The paper introduces the Squared Kemeny rule as an alternative to the well-known Kemeny rule for aggregating multiple rankings into a single collective ranking.

The key insights are:

  1. The Squared Kemeny rule behaves like an "average" of the input rankings, ensuring that each ranking has proportional influence on the output. In contrast, the Kemeny rule behaves more like a "median", where rankings with a majority weight can dominate the output.

  2. The authors provide an axiomatic characterization of the Squared Kemeny rule, showing that it is the unique rule satisfying neutrality, reinforcement, continuity, and a "2-Rankings-Proportionality" axiom. This axiom formalizes the idea of proportional influence.

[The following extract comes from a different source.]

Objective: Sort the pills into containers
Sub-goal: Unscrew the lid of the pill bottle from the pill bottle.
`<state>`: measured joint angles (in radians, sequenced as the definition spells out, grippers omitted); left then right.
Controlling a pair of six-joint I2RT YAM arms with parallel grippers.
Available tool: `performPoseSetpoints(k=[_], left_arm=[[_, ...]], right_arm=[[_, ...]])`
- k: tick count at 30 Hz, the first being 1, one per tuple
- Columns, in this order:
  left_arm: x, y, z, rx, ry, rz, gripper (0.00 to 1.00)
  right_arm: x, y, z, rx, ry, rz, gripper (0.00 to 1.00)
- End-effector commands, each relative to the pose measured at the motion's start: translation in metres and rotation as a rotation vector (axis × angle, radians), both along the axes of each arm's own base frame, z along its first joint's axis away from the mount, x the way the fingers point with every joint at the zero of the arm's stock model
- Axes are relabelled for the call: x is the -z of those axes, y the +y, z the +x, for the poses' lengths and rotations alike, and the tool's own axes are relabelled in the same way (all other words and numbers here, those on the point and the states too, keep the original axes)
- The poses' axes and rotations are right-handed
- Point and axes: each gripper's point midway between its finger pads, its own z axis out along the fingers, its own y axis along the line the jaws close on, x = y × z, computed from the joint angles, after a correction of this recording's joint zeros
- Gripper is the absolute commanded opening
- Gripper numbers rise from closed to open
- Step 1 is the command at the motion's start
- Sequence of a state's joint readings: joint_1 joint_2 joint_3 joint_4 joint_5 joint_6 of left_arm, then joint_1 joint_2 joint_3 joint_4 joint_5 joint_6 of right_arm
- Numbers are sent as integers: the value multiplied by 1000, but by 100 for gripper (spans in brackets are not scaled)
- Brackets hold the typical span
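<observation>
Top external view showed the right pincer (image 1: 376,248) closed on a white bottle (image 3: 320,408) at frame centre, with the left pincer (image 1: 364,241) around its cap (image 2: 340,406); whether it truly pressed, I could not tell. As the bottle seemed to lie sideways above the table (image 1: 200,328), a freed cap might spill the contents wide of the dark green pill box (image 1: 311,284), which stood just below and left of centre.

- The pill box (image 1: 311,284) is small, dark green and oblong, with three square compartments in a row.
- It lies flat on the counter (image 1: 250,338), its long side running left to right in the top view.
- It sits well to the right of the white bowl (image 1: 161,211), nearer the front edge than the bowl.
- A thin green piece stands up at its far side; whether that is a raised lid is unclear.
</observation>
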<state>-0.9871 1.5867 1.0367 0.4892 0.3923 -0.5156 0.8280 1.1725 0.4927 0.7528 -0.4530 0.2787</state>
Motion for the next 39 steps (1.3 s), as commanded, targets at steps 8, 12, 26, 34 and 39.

  3. The paper also establishes theoretical bounds on how far the Squared Kemeny output can be from any input ranking, as a function of the ranking's weight. This provides guarantees of proportional representation.

  4. Empirical analysis demonstrates the Squared Kemeny rule's behavior, showing how it smoothly interpolates between input rankings based on their weights, unlike the more majoritarian Kemeny rule.

The Squared Kemeny rule is proposed as a desirable alternative for rank aggregation settings where proportional influence of the input rankings is important, such as hotel/product sorting, university rankings, and group decision-making.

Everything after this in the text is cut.